Explainer: What is post-traumatic stress disorder?

People have probably always known about the psychological effects of experiencing life-threatening events such as military combat, natural disasters, or violent assault. Literature through the ages – some of it thousands of years old – provides many vivid portrayals of these internal struggles to recover from horrific experiences.

It was not until 1980, however, that these reactions were formally recognised by the international psychiatric community. The name chosen was post-traumatic stress disorder, or PTSD, and the diagnostic criteria were agreed.

Before discussing the nature and treatment of PTSD, it’s important to emphasise that human beings are generally resilient. Most people exposed to potentially traumatic events recover well with help from family and friends, and don’t develop mental health problems.

For those who don’t recover so well, PTSD is only one possibility, with depression, substance abuse, anxiety, and physical health problems also common. But PTSD is the only condition specifically tied to a traumatic experience.

Symptoms

PTSD is a serious psychiatric disorder characterised by three groups of symptoms:

Reliving the traumatic event. People with PTSD describe vivid, painful images and terrifying nightmares of their experience.

Avoidance. People with PTSD try to avoid reminders of what happened. They become emotionally numb and socially isolated to protect themselves from the pain.

Being constantly tense and jumpy, always on the lookout for signs of danger. PTSD is associated with significant impairment in social and occupational functioning.

Causes and risk factors

The latest Australian National Mental Health Survey reported that over 4% of the population experienced the symptoms of PTSD in the last year.

The incidence of PTSD varies considerably depending on the type of trauma, with sexual assault consistently the highest (around half of rape victims will develop PTSD). Accidents and natural disasters – events that do not involve human malevolence – tend to be the lowest at around 10%.

About half the people who develop PTSD recover over the first six to twelve months. Unfortunately, in the absence of treatment, the other half are likely to experience chronic problems that may persist for decades.

So why do some people develop these problems and not others? The answer is a combination of what the person was like before the trauma, their experiences at the time, and what has happened since.

In terms of pre-trauma factors, genetic vulnerability plays a part, along with a history of trauma, particularly in childhood, as well as tendencies towards anxiety and depression. Not surprisingly, the more severe the traumatic experience (the higher the life threat or exposure to the suffering of others) the more likely the person will develop PTSD.

The final group of risk factors appear after the event, with the most important being social support: people who have a strong network of friends and family to support them after the experience are less likely to develop PTSD. Other life stressors during this period (such as financial, legal, health, or relationship problems) can also interfere with recovery.

Treatment

We have come a long way in improving treatments for PTSD and now have a large body of research evidence to guide our decisions.

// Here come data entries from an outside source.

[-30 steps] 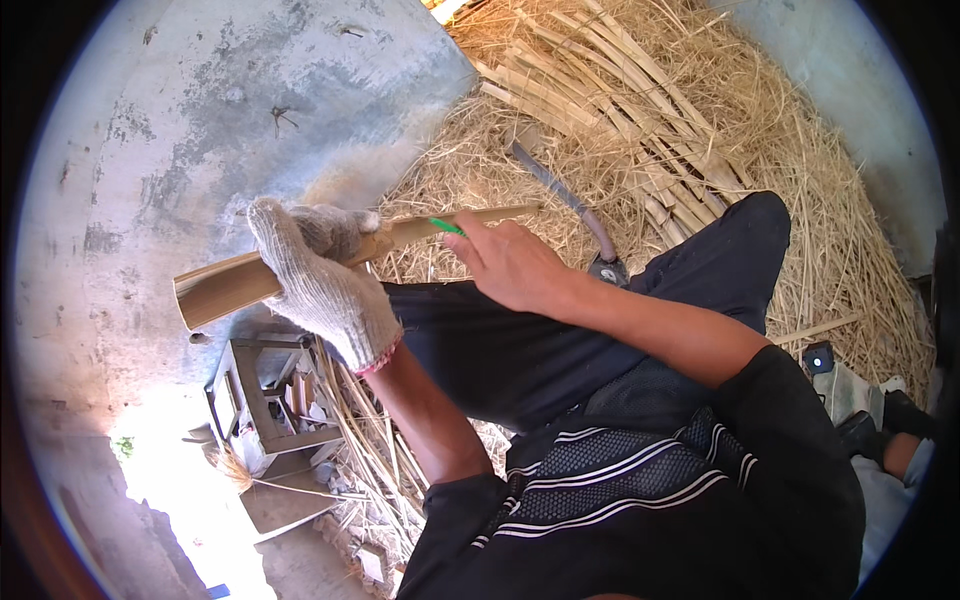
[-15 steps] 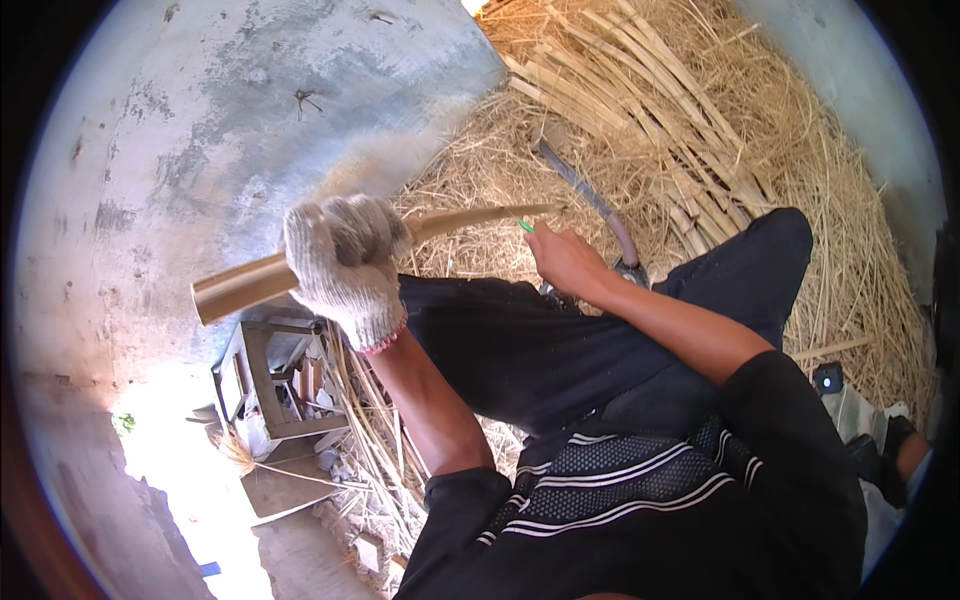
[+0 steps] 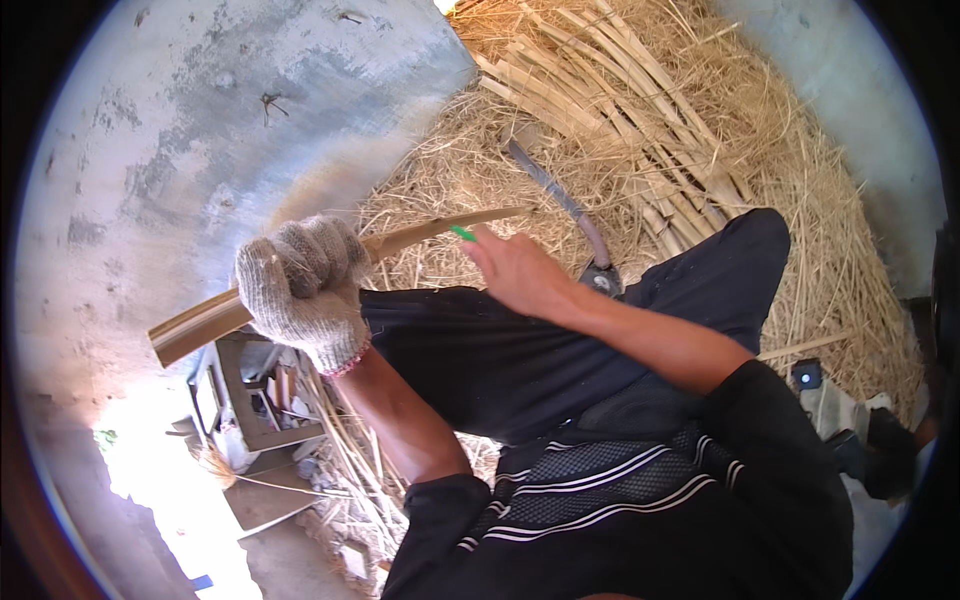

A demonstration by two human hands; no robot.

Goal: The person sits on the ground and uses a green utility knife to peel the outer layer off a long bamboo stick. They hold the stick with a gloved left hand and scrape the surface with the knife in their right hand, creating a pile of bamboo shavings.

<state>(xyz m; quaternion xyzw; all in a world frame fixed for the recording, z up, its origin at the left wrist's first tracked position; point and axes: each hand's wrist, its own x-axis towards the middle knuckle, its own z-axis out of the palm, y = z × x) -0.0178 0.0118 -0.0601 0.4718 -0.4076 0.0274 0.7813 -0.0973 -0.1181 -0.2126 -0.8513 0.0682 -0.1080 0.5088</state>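
Note:
My left hand, in a grey-white knitted glove, is closed around a split bamboo piece. The wide, channel-shaped end of the bamboo juts out to the left, and its narrow tip points right, above my lap. Pinched in the fingers of my bare right hand is a small bright green object, mostly hidden by the fingers, so its kind does not show. It sits just below the narrow part of the bamboo; whether the two touch I cannot tell.
A curved-bladed tool lies on the straw beyond my right hand. Long split strips are heaped at the far right. To the left are a plastered wall and a frame-like stool with odds and ends inside.
Both hands and the bamboo have shifted left in the view. My right hand with the green object has moved further left along the bamboo, closer to the gloved hand.

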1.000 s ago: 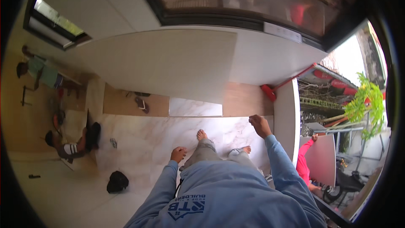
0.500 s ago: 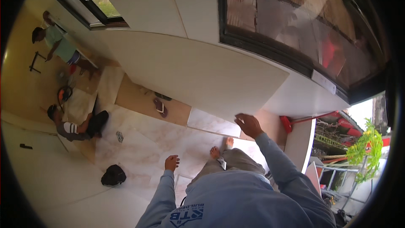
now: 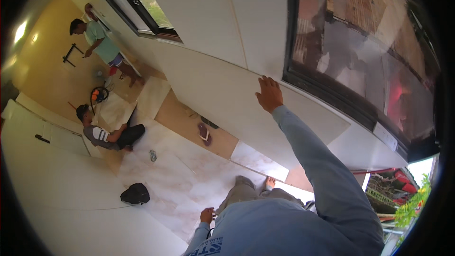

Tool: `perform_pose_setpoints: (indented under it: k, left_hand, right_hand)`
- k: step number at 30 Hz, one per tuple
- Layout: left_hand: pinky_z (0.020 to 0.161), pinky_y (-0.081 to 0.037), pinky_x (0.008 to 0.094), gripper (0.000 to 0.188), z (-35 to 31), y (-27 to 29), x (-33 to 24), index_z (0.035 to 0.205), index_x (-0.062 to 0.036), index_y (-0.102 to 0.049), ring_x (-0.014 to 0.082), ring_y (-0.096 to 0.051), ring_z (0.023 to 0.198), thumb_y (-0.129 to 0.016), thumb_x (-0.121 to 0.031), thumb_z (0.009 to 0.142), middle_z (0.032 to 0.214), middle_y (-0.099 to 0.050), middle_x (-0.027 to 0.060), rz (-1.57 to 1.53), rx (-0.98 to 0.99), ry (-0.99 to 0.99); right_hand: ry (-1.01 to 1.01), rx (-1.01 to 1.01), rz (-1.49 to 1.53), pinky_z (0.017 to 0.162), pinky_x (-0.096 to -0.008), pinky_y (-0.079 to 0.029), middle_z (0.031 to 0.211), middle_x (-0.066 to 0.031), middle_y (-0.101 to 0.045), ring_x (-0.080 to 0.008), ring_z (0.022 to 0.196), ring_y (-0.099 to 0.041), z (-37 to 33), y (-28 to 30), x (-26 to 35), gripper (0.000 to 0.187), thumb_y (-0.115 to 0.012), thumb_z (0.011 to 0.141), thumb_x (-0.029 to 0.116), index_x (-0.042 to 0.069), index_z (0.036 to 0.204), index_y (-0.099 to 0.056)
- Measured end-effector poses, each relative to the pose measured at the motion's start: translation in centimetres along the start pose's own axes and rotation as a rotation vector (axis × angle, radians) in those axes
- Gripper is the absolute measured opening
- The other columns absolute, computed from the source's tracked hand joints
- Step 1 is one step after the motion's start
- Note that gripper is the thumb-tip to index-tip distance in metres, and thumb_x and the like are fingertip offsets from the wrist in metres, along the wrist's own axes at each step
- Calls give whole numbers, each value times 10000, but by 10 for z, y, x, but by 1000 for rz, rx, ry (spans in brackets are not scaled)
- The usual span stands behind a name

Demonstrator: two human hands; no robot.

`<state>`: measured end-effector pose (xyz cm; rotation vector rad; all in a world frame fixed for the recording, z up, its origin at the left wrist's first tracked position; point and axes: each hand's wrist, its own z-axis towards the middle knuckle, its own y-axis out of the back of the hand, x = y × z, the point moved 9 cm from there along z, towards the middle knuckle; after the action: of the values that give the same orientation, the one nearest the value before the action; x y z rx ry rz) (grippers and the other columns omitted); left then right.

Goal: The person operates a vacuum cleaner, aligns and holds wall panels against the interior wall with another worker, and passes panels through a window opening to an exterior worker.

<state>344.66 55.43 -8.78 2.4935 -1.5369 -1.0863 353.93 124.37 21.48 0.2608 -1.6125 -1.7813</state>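
Note:
My right hand (image 3: 270, 96) reaches out with its fingers spread, at the upper edge of a large off-white panel (image 3: 227, 95) below the dark-framed window (image 3: 332, 95). It appears to rest flat there and holds nothing. Low beside my trouser leg hangs my left hand (image 3: 207, 215), its fingers loosely bent and partly seen. No object shows in it. My bare foot (image 3: 270, 182) stands on the pale marbled floor tiles (image 3: 166, 161).
One person (image 3: 113, 135) sits on the floor at left; another person (image 3: 102, 42) stands behind, at the far wall. A black bag (image 3: 135, 194), flip-flops (image 3: 204, 134) on an untiled strip and a crumpled item (image 3: 152, 155) lie about. A smaller window (image 3: 137, 7) is further along.
My right hand has risen from above the floor to the panel's upper edge. My left hand has dropped closer to my body. The view has shifted, and things at left appear further right.

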Motion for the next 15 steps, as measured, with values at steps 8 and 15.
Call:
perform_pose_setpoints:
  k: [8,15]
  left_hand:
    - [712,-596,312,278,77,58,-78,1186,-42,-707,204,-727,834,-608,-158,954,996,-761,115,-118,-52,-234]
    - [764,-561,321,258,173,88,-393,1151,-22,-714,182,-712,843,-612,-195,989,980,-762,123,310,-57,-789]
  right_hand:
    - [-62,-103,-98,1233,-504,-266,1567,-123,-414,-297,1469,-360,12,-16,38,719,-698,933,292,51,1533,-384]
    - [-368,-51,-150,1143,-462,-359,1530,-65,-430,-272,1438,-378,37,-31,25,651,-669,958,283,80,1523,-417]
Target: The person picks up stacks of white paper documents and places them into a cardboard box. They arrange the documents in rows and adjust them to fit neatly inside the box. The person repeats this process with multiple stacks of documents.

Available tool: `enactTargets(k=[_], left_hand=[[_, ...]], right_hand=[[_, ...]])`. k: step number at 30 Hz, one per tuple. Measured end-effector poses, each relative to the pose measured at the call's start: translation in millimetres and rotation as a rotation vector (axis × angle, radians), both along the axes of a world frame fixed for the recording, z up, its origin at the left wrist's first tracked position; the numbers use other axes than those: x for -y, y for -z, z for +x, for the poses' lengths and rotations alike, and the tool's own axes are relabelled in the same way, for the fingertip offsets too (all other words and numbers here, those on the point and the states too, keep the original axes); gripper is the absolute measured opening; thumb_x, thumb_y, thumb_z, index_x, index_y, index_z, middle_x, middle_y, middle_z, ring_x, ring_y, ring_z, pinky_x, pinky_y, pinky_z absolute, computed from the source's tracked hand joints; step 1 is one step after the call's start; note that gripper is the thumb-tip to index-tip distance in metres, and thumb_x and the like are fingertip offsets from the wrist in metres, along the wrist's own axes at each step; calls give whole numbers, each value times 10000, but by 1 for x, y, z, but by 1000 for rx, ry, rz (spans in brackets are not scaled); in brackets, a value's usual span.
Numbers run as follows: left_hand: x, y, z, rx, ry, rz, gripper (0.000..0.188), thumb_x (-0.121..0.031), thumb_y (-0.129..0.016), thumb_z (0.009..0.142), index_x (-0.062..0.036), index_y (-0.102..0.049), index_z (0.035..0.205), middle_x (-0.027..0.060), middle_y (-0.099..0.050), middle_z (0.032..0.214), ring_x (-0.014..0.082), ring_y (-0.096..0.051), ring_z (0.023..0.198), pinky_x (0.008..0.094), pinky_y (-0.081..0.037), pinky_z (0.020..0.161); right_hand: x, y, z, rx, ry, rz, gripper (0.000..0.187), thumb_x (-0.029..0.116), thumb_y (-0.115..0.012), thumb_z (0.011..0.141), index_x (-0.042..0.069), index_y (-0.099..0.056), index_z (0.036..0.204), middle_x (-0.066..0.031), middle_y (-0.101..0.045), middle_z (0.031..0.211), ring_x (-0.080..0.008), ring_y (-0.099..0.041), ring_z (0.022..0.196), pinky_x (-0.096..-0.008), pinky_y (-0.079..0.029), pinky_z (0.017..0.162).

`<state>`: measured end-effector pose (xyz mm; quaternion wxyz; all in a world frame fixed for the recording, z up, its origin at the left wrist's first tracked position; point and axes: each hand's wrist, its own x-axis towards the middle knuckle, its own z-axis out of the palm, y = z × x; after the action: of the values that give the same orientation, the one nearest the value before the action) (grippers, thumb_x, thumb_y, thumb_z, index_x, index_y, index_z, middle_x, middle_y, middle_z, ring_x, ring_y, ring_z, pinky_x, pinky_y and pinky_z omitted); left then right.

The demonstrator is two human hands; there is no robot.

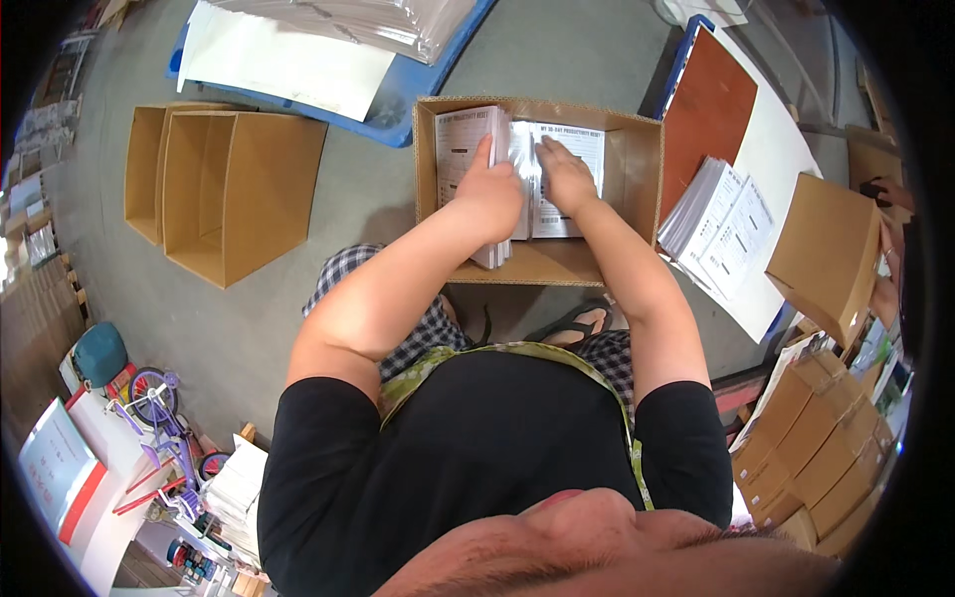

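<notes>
"Inside the open cardboard carton [635, 194] before the person, what is there?"

"Printed packs, some in clear, shiny wrapping. A stack [491, 257] stands with its edges upward near the middle, beside a printed pack [460, 149] at the left wall. Another pack [555, 221] lies face up, to the right of the stack."

"And the hands?"

"The left hand [489, 199] has its grip closed around the stack, as far as can be judged; its far fingers are partly hidden. The right hand [569, 179] is open, fingers spread flat on the face-up pack."

"What stands around them?"

"To the left, two open cartons [274, 189] sit close together on the grey floor [363, 194]. Beyond is a blue pallet [398, 104] with a white sheet [298, 65] and clear-wrapped goods [423, 25]. To the right, more printed packs [731, 224] lie partly fanned on a white surface [761, 129], next to a reddish-brown board [708, 95]."

"Anyone else?"

"At the right edge, another person's hand [885, 294] touches a tilted carton [821, 249]."
</notes>
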<state>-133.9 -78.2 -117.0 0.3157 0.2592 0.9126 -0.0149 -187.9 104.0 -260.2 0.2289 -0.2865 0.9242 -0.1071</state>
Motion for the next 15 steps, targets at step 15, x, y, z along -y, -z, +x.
enactTargets(k=[15], left_hand=[[4, -4, -5, 32, -24, 88, 257, -194, -551, 792, -94, -718, 960, 51, -625, 1091, 222, -463, 1209, 635, -136, 1108]], right_hand=[[24, 21, -32, 44, -88, 257, 490, 116, -389, 938, 66, -369, 1425, -80, -285, 1534, -248, -321, 1390, -389, -287, 1123]])
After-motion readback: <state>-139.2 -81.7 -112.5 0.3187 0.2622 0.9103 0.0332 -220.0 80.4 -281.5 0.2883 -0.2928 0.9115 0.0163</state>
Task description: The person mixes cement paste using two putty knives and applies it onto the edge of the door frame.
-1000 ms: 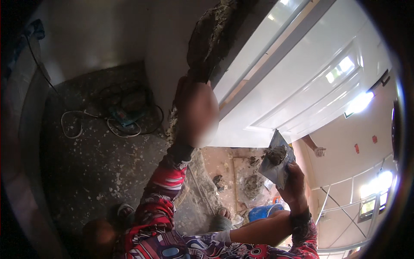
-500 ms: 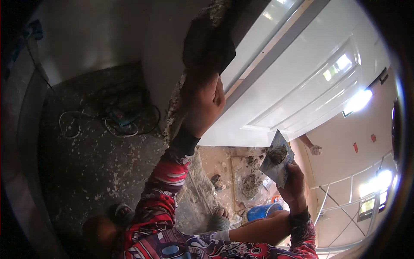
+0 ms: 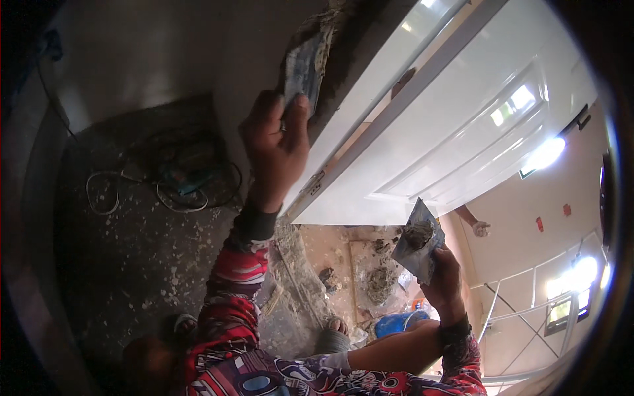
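Note:
My left hand (image 3: 277, 148) grips a putty knife (image 3: 305, 71), its wide grey blade pointing up against the rough wall edge beside the white door frame (image 3: 380, 89). Some wet mortar shows along the blade's right side; the handle is hidden in my fingers. Lower and to the right, my right hand (image 3: 444, 277) holds a flat metal plate (image 3: 417, 265) by its lower corner. A lump of grey mortar (image 3: 419, 235) sits on that plate, apart from the wall.
A white panelled door (image 3: 422, 158) stands at the right. Another person's hand (image 3: 481, 229) shows beyond it. On the stained floor lie a power tool (image 3: 181, 178) with a looped cable, mortar clumps (image 3: 380, 284) and a blue container (image 3: 399, 323). White metal bars (image 3: 515, 298) stand at the right.
My left hand has shifted left and turned, so the putty knife's face now shows, where before it was a dark shape. The right hand and its plate have moved slightly left.

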A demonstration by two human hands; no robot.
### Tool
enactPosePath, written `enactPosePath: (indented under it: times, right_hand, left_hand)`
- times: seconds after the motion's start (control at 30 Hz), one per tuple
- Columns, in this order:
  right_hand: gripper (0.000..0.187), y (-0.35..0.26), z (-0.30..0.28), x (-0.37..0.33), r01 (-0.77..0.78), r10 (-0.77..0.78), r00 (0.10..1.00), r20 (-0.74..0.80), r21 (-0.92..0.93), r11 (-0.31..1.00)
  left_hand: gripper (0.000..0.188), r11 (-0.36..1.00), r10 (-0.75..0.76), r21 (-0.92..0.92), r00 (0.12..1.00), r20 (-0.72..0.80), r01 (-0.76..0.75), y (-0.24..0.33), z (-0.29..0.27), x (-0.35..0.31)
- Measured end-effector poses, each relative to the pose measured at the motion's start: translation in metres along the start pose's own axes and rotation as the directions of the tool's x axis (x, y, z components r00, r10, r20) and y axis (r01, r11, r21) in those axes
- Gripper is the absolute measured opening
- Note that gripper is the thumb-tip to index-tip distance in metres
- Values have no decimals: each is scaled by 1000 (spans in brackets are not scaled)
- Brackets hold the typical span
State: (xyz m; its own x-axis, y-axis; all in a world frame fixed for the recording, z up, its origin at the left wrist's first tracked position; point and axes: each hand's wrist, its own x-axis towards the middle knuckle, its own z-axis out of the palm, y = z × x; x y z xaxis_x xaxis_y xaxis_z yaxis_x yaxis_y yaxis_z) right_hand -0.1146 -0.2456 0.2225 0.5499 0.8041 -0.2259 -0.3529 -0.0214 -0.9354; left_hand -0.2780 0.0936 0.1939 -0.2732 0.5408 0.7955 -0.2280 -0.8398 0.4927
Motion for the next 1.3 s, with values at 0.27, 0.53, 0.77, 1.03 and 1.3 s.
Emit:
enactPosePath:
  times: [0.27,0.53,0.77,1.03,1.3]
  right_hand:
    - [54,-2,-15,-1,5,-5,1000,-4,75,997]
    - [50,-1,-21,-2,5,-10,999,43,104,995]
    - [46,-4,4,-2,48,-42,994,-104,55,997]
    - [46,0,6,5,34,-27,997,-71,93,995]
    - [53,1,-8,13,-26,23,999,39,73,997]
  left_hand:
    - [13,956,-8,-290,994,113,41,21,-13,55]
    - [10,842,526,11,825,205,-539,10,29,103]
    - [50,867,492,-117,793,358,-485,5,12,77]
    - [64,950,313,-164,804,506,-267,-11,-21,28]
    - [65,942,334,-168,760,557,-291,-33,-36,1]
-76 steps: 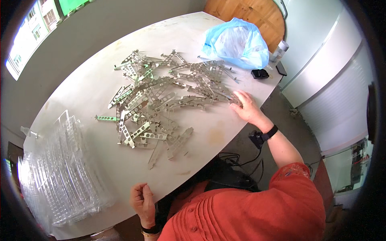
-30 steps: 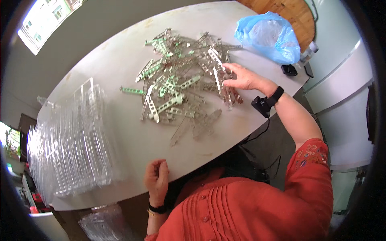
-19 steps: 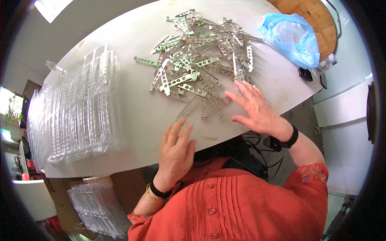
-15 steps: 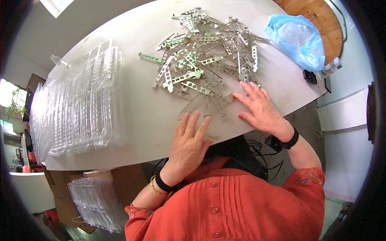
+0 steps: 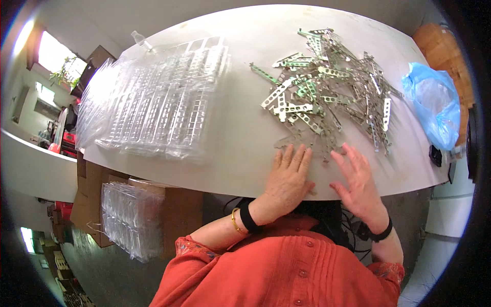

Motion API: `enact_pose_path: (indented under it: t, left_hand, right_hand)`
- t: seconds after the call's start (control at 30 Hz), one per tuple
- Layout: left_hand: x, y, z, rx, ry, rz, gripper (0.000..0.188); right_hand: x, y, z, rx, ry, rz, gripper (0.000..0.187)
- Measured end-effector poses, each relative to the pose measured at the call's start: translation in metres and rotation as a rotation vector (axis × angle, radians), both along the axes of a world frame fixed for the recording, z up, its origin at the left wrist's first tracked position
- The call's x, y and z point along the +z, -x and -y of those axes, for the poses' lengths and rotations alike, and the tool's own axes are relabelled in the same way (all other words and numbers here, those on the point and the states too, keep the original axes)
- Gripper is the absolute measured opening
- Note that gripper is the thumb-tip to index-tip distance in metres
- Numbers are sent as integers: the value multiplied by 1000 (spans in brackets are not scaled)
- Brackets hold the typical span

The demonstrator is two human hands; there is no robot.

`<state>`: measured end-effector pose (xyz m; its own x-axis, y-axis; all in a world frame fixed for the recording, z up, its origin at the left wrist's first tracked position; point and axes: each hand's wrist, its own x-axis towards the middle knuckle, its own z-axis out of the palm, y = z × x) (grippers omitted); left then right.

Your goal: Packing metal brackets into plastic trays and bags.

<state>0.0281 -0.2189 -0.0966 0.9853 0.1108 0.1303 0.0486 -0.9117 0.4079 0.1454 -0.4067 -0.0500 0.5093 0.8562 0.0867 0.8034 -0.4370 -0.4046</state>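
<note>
White tabletop (image 5: 240,138) fills the upper frame, clear plastic trays (image 5: 163,107) at upper left, a blue plastic bag (image 5: 434,102) at far right. Perforated metal strips (image 5: 335,98) lie heaped right of upper centre. At the heap's lower edge, the left hand (image 5: 287,179) lies flat, fingers slightly parted; the right hand (image 5: 358,181) is spread wide. Whether either touches metal, I cannot tell.

Slim, hole-punched metal strips (image 5: 336,99) lie tangled on the white table (image 5: 240,133).
</note>
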Motion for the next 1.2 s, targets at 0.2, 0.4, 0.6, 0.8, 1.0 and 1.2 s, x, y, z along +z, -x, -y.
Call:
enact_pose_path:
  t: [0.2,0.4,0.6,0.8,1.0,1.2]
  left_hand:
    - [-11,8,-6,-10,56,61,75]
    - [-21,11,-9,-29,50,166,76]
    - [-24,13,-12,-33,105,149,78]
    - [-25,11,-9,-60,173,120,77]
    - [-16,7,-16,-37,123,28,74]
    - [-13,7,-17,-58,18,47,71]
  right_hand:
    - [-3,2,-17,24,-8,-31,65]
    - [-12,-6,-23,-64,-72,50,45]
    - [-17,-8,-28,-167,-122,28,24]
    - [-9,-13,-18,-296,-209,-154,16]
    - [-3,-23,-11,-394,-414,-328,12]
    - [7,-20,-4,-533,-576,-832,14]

The most effective treatment is trauma-focused psychological therapy. There are a few different forms, including cognitive behavioural therapies (CBT), as well as something called eye movement desensitisation and reprocessing (EMDR). The thing they share in common is providing the survivor with an opportunity to confront the painful memories, and to “work through” the experience in a safe and controlled environment. This therapy is not easy for either the patient or the therapist, but it is very effective in most cases.

Pharmacological treatment can also be useful in PTSD, especially in more complex cases and as an adjunct to trauma-focused psychological therapy. The most effective drugs for PTSD are the new generation anti-depressants – the selective serotonin re-uptake inhibitors or SSRIs. Other drugs can also be useful, depending on the clinical presentation.

The bottom line is that effective treatment is available if the PTSD sufferer can find their way to an experienced clinician.

We’ve come a long way in our understanding of mental health response to trauma in the last couple of decades, but many challenges lie ahead: Can we prevent the development of these problems? How should we respond with whole communities following widespread disaster such as bushfires, floods or terrorism? And can we improve the quality and availability of treatment?

As we address these challenges, we must strive to make sure the best possible care is available to those whose lives have been devastated by the experience of severe trauma.

Mark Creamer is a professorial fellow, Department of Psychiatry at University of Melbourne.